— Problem —
The entire listing is to be repeated verbatim.

— Given information —
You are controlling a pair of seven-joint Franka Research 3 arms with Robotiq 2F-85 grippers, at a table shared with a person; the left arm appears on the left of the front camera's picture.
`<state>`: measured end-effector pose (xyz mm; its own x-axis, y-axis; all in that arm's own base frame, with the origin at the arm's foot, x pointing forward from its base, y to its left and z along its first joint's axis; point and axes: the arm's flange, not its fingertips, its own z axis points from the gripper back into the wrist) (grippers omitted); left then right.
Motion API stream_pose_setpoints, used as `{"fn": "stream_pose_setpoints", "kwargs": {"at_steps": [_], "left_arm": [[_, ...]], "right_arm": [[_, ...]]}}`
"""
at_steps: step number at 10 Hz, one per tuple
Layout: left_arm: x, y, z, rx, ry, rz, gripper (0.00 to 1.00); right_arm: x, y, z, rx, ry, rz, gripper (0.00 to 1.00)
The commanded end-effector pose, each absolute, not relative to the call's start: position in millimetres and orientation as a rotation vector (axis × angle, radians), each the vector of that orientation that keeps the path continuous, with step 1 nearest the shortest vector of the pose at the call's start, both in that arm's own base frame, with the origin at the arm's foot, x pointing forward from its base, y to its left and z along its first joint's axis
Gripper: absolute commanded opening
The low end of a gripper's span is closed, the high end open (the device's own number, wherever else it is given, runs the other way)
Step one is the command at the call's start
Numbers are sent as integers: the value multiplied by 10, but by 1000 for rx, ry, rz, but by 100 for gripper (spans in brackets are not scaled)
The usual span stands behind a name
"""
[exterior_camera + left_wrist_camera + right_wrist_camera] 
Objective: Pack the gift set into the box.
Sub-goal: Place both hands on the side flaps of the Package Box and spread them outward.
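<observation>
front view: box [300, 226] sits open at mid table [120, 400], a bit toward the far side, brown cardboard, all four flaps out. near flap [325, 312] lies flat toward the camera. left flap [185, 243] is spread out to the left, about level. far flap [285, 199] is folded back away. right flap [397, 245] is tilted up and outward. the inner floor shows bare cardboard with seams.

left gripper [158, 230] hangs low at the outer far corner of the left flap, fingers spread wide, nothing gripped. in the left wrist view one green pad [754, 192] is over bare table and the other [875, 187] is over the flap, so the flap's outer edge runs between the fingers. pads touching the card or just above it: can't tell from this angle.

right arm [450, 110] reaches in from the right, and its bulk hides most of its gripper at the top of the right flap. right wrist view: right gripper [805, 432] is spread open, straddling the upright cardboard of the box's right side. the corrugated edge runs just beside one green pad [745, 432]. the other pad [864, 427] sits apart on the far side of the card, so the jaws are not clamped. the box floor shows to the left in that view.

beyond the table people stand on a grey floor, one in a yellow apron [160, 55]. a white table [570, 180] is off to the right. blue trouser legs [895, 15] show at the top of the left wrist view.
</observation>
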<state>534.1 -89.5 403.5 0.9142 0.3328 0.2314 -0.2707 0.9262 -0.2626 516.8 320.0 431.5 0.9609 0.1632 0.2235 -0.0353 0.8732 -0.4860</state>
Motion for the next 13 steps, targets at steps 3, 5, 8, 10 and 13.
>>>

— Solution —
You are controlling a pair of seven-joint Franka Research 3 arms with Robotiq 2F-85 grippers, at a table shared with a person; the left arm appears on the left of the front camera's picture.
`<state>`: measured end-effector pose (xyz mm; its own x-axis, y-axis; all in that arm's own base frame, with the origin at the arm's foot, x pointing forward from its base, y to its left and z along its first joint's axis; point and axes: the arm's flange, not its fingertips, its own z axis points from the gripper back into the wrist) (grippers omitted); left then right.
Motion API stream_pose_setpoints, used as `{"fn": "stream_pose_setpoints", "kwargs": {"at_steps": [_], "left_arm": [[_, ...]], "right_arm": [[_, ...]]}}`
"""
at_steps: step number at 10 Hz, one per tuple
Layout: left_arm: x, y, z, rx, ry, rz, gripper (0.00 to 1.00); right_arm: x, y, z, rx, ry, rz, gripper (0.00 to 1.00)
The commanded end-effector pose, each absolute, not relative to the call's start: position in millimetres and orientation as a rotation vector (axis × angle, radians), each the vector of that orientation that keeps the path continuous, with step 1 nearest the shortest vector of the pose at the call's start, both in that arm's own base frame, with the origin at the arm's foot, x pointing forward from its base, y to its left and z along its first joint's axis
Gripper: absolute commanded opening
The low end of a gripper's span is closed, the high end open (the device's own number, wherever else it is given, runs the other way)
Step one is the command at the call's start
Numbers are sent as integers: the value multiplied by 10, but by 1000 for rx, ry, rz, but by 100 for gripper (spans in brackets are not scaled)
The usual span stands behind a name
"""
[exterior_camera + left_wrist_camera + right_wrist_camera] 
Objective: Pack the gift set into the box.
Sub-goal: Place both hands on the side flaps of the Package Box and spread them outward.
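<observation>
front view: box [300, 226] sits open at mid table [120, 400], a bit toward the far side, brown cardboard, all four flaps out. near flap [325, 312] lies flat toward the camera. left flap [185, 243] is spread out to the left, about level. far flap [285, 199] is folded back away. right flap [397, 245] is tilted up and outward. the inner floor shows bare cardboard with seams.

left gripper [158, 230] hangs low at the outer far corner of the left flap, fingers spread wide, nothing gripped. in the left wrist view one green pad [754, 192] is over bare table and the other [875, 187] is over the flap, so the flap's outer edge runs between the fingers. pads touching the card or just above it: can't tell from this angle.

right arm [450, 110] reaches in from the right, and its bulk hides most of its gripper at the top of the right flap. right wrist view: right gripper [805, 432] is spread open, straddling the upright cardboard of the box's right side. the corrugated edge runs just beside one green pad [745, 432]. the other pad [864, 427] sits apart on the far side of the card, so the jaws are not clamped. the box floor shows to the left in that view.

beyond the table people stand on a grey floor, one in a yellow apron [160, 55]. a white table [570, 180] is off to the right. blue trouser legs [895, 15] show at the top of the left wrist view.
</observation>
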<state>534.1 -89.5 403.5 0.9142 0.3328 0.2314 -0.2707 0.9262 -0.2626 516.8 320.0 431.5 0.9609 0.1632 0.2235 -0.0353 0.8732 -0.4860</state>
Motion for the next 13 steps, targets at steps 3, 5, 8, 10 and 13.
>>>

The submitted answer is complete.